== TASK BRIEF ==
What you return must be the full listing, word for word, with no images in it.

== SOURCE MATERIAL ==
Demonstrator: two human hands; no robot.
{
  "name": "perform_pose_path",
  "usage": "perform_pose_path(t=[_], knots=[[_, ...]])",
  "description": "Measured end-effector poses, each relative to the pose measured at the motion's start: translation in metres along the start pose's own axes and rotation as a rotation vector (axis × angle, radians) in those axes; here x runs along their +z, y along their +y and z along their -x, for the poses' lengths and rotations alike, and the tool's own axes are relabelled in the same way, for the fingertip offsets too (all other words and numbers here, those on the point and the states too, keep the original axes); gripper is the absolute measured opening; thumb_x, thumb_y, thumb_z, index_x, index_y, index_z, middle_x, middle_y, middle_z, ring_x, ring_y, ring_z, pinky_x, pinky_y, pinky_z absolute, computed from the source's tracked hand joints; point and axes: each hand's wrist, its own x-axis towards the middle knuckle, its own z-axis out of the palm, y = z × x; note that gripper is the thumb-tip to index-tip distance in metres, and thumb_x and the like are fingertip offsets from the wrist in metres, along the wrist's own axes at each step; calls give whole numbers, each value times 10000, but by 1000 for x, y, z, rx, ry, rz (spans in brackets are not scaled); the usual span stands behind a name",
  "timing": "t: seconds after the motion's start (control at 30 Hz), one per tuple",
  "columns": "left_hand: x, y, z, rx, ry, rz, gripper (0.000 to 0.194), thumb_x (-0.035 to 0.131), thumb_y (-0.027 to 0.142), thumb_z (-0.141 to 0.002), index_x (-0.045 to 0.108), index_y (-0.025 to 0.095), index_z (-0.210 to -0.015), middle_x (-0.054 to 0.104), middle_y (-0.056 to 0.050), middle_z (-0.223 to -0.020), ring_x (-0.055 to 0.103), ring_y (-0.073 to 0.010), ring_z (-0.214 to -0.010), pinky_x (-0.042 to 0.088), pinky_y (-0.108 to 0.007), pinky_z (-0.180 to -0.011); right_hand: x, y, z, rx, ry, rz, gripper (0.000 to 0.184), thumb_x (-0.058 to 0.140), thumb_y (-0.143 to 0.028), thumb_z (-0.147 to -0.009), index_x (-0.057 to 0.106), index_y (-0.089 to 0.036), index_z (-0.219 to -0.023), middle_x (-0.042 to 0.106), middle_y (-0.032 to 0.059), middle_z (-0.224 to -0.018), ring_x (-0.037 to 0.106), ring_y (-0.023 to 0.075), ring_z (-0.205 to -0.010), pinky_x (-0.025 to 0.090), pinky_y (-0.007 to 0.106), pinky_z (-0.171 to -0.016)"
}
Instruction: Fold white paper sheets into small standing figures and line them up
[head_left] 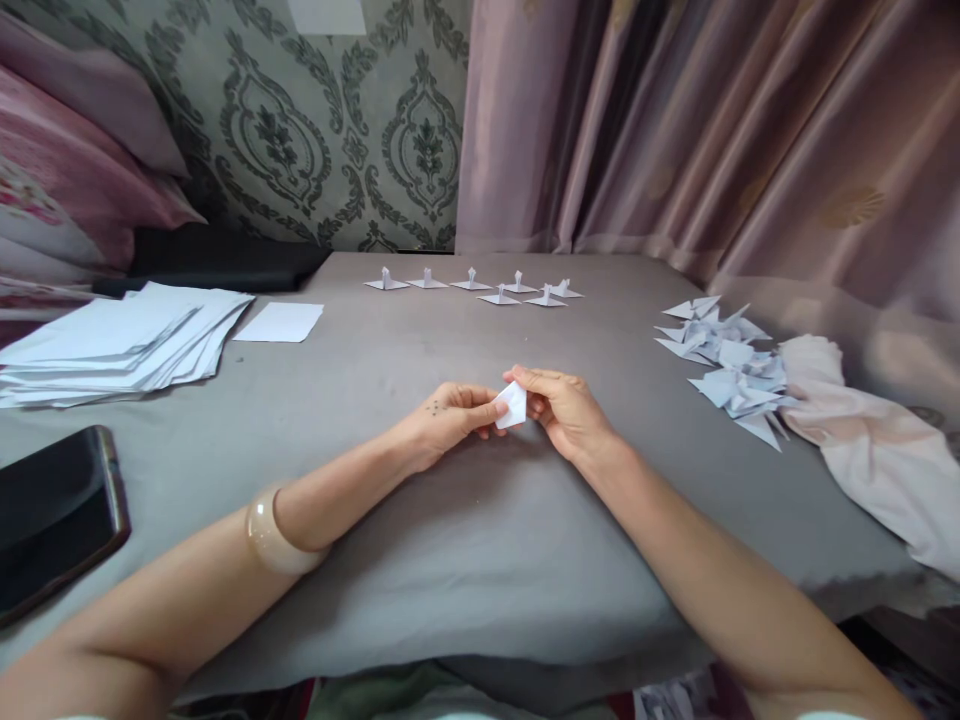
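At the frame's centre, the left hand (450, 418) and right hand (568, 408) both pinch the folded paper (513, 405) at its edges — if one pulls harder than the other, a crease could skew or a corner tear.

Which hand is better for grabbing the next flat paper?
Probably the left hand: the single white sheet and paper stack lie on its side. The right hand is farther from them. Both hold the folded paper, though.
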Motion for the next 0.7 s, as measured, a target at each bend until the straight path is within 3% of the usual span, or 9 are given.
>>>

== FINISHED TASK ==
Demonstrator: two human hands; no robot.
{
  "name": "perform_pose_path",
  "usage": "perform_pose_path(t=[_], knots=[[_, ...]])",
  "description": "Measured end-effector poses, each relative to the pose measured at the motion's start: translation in metres along the start pose's own axes and rotation as a rotation vector (axis × angle, radians) in those axes; here x runs along their +z, y along their +y and z along their -x, for the poses' lengths and rotations alike, and the tool's own axes are relabelled in the same way, for the fingertip offsets too (all other words and numbers here, those on the point and the states too, keep the original axes); gripper is the absolute measured opening; thumb_x, thumb_y, thumb_z, index_x, index_y, index_z, middle_x, middle_y, middle_z, ring_x, ring_y, ring_z, pinky_x, pinky_y, pinky_z absolute, computed from the source's tracked hand joints; point and axes: each hand's wrist, its own x-axis towards the middle knuckle, its own z-axis out of the palm, y = z × x; note that gripper is the thumb-tip to index-tip distance in metres, and thumb_x and the like are fingertip offsets from the wrist in metres, along the wrist's own axes at each step; calls give whole numbers, each value times 10000, but by 1000 for x, y, z, rx, ry, rz (spans in brackets are not scaled); the usual span stands behind a name",
  "timing": "t: seconds after the motion's start (control at 30 Hz), one per tuple",
  "columns": "left_hand: x, y, z, rx, ry, rz, gripper (0.000 to 0.194), thumb_x (-0.035 to 0.131), thumb_y (-0.027 to 0.142), thumb_z (-0.141 to 0.002), index_x (-0.045 to 0.108), index_y (-0.025 to 0.095), index_z (-0.210 to -0.015), middle_x (-0.054 to 0.104), middle_y (-0.056 to 0.050), middle_z (-0.223 to -0.020), ring_x (-0.055 to 0.103), ring_y (-0.073 to 0.010), ring_z (-0.214 to -0.010), pinky_x (-0.042 to 0.088), pinky_y (-0.108 to 0.007), pinky_z (-0.180 to -0.011); right_hand: x, y, z, rx, ry, rz, gripper (0.000 to 0.184), thumb_x (-0.058 to 0.140), thumb_y (-0.143 to 0.028), thumb_z (-0.147 to -0.009), index_x (-0.057 to 0.106), index_y (-0.089 to 0.036), index_z (-0.219 to -0.023), middle_x (-0.042 to 0.106), middle_y (-0.032 to 0.059), middle_z (-0.224 to -0.018), ring_x (-0.037 to 0.106), ring_y (-0.023 to 0.075), ring_z (-0.205 to -0.010), pinky_x (-0.025 to 0.090), pinky_y (-0.007 to 0.106), pinky_z (-0.171 to -0.016)"
}
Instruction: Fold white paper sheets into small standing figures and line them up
[head_left] 
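At the frame's centre, the left hand (450, 418) and right hand (568, 408) both pinch the folded paper (513, 405) at its edges — if one pulls harder than the other, a crease could skew or a corner tear.

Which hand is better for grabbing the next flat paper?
Probably the left hand: the single white sheet and paper stack lie on its side. The right hand is farther from them. Both hold the folded paper, though.
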Motion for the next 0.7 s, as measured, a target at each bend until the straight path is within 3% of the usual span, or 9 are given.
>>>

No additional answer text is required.